Let $$f : \mathbf{R} \to \mathbf{R}$$ be a polynomial function of degree four having extreme values at $$x = 4$$ and $$x = 5$$. If $$\lim_{x \to 0} \frac{f(x)}{x^2} = 5$$, then $$f(2)$$ is equal to :

The limit $$\lim_{x \to 0}\frac{f(x)}{x^{2}} = 5$$ means that near $$x = 0$$ the polynomial behaves like $$5x^{2}$$.
Therefore $$x^{2}$$ must be a factor of $$f(x)$$ and the remaining factor must equal $$5$$ at $$x = 0$$.
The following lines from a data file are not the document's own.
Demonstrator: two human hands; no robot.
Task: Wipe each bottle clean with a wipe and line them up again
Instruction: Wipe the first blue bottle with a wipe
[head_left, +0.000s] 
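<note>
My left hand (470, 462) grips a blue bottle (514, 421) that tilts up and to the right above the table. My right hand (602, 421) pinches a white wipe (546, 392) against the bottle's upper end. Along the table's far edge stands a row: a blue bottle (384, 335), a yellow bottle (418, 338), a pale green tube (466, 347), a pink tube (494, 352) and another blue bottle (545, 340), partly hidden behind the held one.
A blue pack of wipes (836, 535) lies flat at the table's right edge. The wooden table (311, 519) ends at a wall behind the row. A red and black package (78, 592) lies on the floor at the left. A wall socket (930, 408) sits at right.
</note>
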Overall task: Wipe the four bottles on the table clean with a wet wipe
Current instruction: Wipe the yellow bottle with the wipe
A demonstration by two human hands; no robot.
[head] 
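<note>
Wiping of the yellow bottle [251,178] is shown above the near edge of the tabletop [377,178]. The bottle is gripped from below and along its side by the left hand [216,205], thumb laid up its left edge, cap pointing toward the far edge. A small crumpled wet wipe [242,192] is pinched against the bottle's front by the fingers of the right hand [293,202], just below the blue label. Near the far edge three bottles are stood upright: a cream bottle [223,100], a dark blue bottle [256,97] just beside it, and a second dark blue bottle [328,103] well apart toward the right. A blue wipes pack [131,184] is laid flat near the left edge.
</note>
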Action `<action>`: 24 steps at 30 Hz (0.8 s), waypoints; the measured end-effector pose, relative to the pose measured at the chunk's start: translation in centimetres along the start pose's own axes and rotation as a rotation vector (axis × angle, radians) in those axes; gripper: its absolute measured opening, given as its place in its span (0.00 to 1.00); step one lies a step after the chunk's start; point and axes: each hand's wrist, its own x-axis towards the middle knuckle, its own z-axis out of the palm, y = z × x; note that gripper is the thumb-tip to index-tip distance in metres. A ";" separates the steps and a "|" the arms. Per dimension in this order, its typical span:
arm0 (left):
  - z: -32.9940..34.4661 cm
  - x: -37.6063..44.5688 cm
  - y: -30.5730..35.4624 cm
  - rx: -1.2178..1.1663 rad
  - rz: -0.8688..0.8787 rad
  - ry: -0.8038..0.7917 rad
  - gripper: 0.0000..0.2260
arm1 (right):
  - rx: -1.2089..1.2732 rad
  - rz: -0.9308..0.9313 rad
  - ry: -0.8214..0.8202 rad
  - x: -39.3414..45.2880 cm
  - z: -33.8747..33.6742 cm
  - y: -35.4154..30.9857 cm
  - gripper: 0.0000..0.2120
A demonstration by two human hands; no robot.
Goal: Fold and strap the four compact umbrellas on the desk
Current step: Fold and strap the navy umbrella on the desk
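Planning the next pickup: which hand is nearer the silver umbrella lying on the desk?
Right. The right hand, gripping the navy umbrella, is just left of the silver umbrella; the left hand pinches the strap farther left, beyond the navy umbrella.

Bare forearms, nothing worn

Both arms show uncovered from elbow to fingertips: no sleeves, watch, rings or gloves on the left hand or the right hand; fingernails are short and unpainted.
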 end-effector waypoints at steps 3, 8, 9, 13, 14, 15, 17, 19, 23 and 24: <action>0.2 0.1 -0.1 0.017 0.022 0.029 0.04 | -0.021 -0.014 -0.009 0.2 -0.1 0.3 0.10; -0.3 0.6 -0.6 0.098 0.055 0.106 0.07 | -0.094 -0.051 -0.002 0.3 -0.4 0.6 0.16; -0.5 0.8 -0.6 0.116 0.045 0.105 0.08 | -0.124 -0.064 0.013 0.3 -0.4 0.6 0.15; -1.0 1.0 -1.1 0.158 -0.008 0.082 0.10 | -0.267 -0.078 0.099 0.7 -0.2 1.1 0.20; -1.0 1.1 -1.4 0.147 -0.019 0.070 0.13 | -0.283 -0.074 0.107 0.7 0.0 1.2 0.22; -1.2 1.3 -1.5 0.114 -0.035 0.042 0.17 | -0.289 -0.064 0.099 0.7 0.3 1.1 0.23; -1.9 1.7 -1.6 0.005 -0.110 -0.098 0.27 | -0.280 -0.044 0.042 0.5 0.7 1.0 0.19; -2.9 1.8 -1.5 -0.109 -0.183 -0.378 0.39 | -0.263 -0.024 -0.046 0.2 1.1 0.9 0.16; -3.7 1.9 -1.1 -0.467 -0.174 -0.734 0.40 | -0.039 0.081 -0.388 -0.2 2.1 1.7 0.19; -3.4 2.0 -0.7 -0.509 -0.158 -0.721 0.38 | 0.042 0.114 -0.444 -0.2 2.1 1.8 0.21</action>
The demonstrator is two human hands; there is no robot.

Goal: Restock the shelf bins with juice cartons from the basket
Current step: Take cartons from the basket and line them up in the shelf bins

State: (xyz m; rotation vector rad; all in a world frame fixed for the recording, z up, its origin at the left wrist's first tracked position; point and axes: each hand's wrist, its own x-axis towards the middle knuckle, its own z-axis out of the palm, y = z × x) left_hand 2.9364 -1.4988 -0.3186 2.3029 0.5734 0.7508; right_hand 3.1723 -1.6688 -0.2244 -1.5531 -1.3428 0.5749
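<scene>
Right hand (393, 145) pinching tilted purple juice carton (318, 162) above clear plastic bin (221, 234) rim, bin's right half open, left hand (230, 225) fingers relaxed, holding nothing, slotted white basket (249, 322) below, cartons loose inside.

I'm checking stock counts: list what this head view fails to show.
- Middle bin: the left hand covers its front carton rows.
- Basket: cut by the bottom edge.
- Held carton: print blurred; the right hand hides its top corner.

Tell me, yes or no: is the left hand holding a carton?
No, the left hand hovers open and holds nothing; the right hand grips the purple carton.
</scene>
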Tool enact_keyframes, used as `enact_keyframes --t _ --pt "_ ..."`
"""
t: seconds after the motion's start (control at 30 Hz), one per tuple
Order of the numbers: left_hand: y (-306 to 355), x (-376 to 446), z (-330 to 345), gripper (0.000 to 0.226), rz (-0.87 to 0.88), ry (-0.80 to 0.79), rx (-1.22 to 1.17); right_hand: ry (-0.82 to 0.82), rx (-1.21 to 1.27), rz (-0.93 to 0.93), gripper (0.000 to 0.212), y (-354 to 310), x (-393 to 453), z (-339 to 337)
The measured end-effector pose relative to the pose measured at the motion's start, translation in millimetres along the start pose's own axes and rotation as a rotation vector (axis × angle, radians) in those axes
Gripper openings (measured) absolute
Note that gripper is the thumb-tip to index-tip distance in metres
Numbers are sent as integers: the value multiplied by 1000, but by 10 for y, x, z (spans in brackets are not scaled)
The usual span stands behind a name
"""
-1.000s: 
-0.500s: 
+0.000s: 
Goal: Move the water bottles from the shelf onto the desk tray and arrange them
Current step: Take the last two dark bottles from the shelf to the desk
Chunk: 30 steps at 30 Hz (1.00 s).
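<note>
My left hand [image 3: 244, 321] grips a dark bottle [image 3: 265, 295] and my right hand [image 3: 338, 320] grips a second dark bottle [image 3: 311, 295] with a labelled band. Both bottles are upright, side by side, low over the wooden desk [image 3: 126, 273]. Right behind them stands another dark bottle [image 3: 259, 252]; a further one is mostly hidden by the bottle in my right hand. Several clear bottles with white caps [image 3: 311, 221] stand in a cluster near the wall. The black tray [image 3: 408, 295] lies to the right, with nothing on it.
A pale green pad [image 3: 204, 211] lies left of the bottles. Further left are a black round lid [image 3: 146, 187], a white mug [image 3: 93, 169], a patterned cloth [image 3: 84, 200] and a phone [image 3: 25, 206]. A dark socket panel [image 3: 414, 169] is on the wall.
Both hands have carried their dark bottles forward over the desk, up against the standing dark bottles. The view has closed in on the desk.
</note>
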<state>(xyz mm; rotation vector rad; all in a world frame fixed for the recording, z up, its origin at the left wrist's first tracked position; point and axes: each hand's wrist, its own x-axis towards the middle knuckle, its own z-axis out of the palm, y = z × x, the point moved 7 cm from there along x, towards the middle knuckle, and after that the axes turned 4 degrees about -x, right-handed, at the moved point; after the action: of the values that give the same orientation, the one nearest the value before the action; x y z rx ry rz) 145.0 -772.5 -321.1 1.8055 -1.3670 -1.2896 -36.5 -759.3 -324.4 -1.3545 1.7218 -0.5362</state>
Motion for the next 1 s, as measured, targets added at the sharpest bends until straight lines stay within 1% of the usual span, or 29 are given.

Write $$f(x) = x^{2}\,g(x)$$ where $$g(x)$$ is a quadratic: $$g(x)=ax^{2}+bx+5$$.
Hence

$$f(x)=a x^{4}+b x^{3}+5x^{2}\qquad -(1)$$

Differentiate to locate stationary points:

$$f'(x)=4ax^{3}+3bx^{2}+10x\qquad -(2)$$

The extreme values occur at $$x=4$$ and $$x=5$$, so

$$f'(4)=0,\; f'(5)=0 \qquad -(3)$$

Substitute $$x=4$$ into $$(2)$$:

$$4a(4)^{3}+3b(4)^{2}+10(4)=0$$
$$256a+48b+40=0\qquad -(4)$$

Substitute $$x=5$$ into $$(2)$$:

$$4a(5)^{3}+3b(5)^{2}+10(5)=0$$
$$500a+75b+50=0\qquad -(5)$$

Solve the linear system $$(4),(5)$$.
Multiply $$(4)$$ by $$75$$ and $$(5)$$ by $$48$$ to eliminate $$b$$:

$$19200a+3600b=-3000$$
$$24000a+3600b=-2400$$

Subtract the first from the second:

$$(24000-19200)a=600 \;\Longrightarrow\; 4800a=600\;\Longrightarrow\; a=\frac{1}{8}$$

Insert $$a=\tfrac{1}{8}$$ into $$(4)$$:

$$256\left(\frac{1}{8}\right)+48b+40=0$$
$$32+48b+40=0$$
$$48b=-72 \;\Longrightarrow\; b=-\frac{3}{2}$$

Now evaluate $$f(2)$$ using $$(1)$$:

$$f(2)=2^{2}\Bigl(a\cdot2^{2}+b\cdot2+5\Bigr)$$
$$\;=4\Bigl(a\cdot4+2b+5\Bigr)$$

Insert $$a=\tfrac{1}{8},\; b=-\tfrac{3}{2}$$:

$$a\cdot4=\frac{1}{2},\quad 2b=-3$$
$$a\cdot4+2b+5=\frac{1}{2}-3+5=\frac{5}{2}$$

Therefore $$f(2)=4\left(\frac{5}{2}\right)=10$$.

Hence $$f(2)=10$$, which matches Option B.